“teeth intact too” 3 x 3 inches, acrylic on photopaper.

Part four: “They kid themselves into a belief that they can come back, but they can’t.”

Having escaped from jail and the fate of Evert Impyn and Lawardius G. Borgart (portrait above), Roy Gardner eluded the police for a while. Gardner continued his crime spree, moved to Mexico and eventually wound up in Phoenix, Arizona. An attempt to rob a mail clerk there was thwarted by the clerk himself. “I’d just as soon be caught in a one-horse town,” were Gardner’s sentiments about Phoenix.

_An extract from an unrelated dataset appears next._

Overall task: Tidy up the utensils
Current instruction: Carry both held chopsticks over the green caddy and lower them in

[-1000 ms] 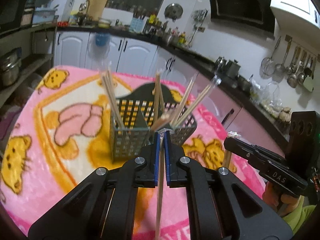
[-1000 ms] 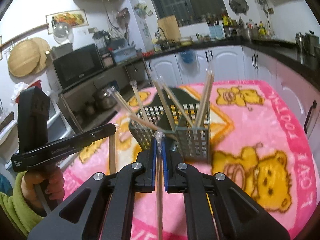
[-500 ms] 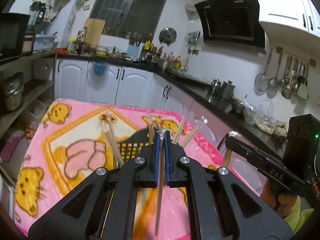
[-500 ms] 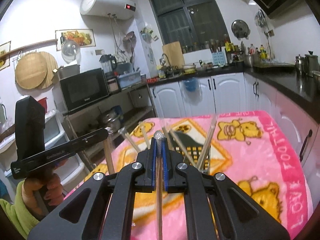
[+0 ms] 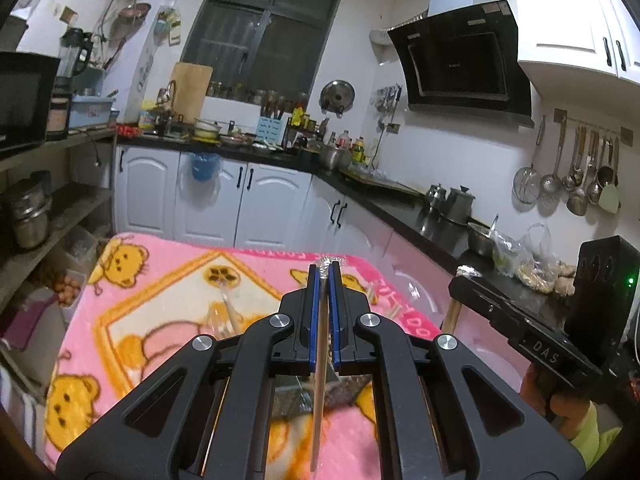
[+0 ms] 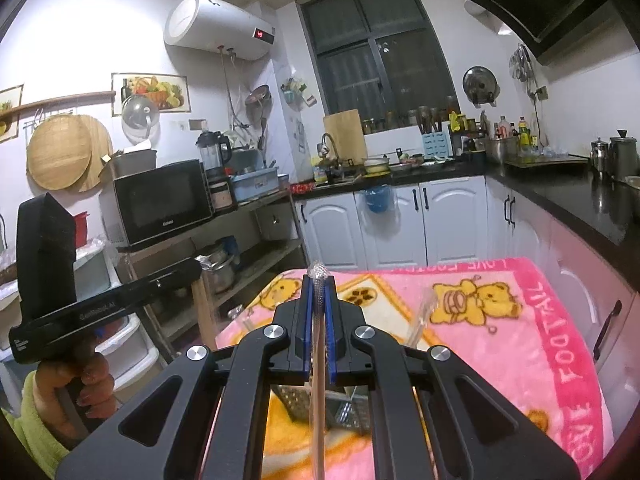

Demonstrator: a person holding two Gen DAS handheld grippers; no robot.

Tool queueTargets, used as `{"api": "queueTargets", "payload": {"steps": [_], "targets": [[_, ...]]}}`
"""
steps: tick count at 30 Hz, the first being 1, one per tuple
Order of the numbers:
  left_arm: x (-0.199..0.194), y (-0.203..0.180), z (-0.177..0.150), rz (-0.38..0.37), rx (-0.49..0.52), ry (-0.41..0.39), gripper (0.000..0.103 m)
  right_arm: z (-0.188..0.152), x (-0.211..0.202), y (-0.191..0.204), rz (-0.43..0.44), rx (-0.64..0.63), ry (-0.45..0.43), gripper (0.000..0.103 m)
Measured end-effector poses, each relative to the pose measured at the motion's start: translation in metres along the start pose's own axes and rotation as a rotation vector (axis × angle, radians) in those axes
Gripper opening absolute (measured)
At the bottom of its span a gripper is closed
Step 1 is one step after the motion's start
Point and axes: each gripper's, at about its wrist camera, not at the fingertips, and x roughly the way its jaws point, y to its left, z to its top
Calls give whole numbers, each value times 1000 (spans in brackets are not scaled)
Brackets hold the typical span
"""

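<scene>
Chopsticks hung upright from both tongs, gripped near the top so they could drop tip-first: left tongs [image 5: 325,270] clenched on one chopstick [image 5: 319,384], right tongs [image 6: 318,280] on another [image 6: 319,392], above the caddy [image 6: 344,404] on the desk [image 6: 500,344].

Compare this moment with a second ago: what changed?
Both grippers rose, so the mesh caddy dropped from mid-frame to the bottom edge. The left gripper and right gripper each stay clamped on a wrapped chopstick; nothing released.
</scene>
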Motion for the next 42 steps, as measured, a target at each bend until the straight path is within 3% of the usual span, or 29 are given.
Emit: {"api": "queueTargets", "payload": {"steps": [12,27,42], "targets": [[20,-1,28,41,34,-50,2,27,18,-6,-15,-17,-56,6],[50,8,45,84,8,-88,2,51,40,-23,-56,-18,-126,6],[70,23,41,137,-9,-135,2,44,64,-25,-98,-92,-181,6]]}}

While in prison he was the subject of much debate on the tendencies of criminals and their mental states. Gardner was studied by alienists and doctors alike. He was shipped to Atlanta and then Alcatraz, then back to Leavenworth where he was released in 1938. “He tried to build his life in the world outside bars and wrote ‘All men who serve more than five years in prison are doomed, but they don’t realize it. They kid themselves into a belief that they can come back, but they can’t.’ “

Those were Gardner’s last notes before he concocted a mixture of poison gas and killed himself in the bathroom of a San Francisco hotel.

Quotes taken from the Monitor Index and Democrat, January 11, 1940.